▶ **THE PROBLEM**:
What lines of the data hold the string "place"? Copy them all.

▶ **PROVIDED DATA**:
------------------------------------------------------------------------
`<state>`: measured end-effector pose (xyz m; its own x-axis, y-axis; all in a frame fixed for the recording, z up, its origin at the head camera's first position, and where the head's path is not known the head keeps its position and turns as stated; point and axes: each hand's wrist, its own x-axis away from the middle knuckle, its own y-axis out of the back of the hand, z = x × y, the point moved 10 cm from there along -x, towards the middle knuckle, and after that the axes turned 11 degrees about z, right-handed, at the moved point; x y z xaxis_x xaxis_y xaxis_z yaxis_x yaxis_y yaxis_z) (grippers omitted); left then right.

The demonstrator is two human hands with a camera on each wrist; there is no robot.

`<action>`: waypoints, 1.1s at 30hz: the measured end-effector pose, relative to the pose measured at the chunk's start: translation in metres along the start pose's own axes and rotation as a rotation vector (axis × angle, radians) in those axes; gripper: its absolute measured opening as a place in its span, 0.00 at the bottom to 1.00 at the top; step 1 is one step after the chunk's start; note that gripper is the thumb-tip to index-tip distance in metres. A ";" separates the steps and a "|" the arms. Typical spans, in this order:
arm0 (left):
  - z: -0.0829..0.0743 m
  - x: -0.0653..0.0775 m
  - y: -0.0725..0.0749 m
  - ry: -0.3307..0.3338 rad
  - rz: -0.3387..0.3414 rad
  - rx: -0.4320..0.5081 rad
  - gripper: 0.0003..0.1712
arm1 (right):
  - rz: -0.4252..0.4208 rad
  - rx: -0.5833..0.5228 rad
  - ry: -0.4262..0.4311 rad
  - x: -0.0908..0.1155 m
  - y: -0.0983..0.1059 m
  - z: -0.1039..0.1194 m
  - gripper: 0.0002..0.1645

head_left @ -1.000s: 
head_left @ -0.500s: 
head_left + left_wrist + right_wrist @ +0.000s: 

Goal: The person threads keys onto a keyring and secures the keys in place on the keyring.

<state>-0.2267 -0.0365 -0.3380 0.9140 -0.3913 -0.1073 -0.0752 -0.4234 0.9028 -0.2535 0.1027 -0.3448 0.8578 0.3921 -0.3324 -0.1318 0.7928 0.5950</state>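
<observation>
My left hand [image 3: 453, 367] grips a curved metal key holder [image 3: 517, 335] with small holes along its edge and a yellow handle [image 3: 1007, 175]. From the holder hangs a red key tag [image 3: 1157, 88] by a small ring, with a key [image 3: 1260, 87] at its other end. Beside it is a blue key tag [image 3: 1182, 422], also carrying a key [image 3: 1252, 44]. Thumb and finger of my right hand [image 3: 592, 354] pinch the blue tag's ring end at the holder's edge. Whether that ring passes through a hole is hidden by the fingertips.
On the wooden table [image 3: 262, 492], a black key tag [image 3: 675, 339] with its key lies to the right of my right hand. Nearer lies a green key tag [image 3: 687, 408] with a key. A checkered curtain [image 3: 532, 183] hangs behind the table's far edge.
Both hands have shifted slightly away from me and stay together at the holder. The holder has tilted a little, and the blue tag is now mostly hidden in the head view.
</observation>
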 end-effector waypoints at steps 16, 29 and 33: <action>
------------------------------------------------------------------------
▶ **EXPECTED ANSWER**:
`<action>`: waypoints, 1.1s at 30hz: the measured end-effector pose, relative to the pose measured at the chunk's start: translation in metres along the start pose's own axes and rotation as a rotation vector (axis × angle, radians) in those axes; gripper: its absolute measured opening as a place in its span, 0.00 at the bottom to 1.00 at the top; step 1 is one step after the chunk's start; note that gripper is the thumb-tip to index-tip distance in metres. A ";" separates the steps and a "|" the arms. Typical spans, in this order:
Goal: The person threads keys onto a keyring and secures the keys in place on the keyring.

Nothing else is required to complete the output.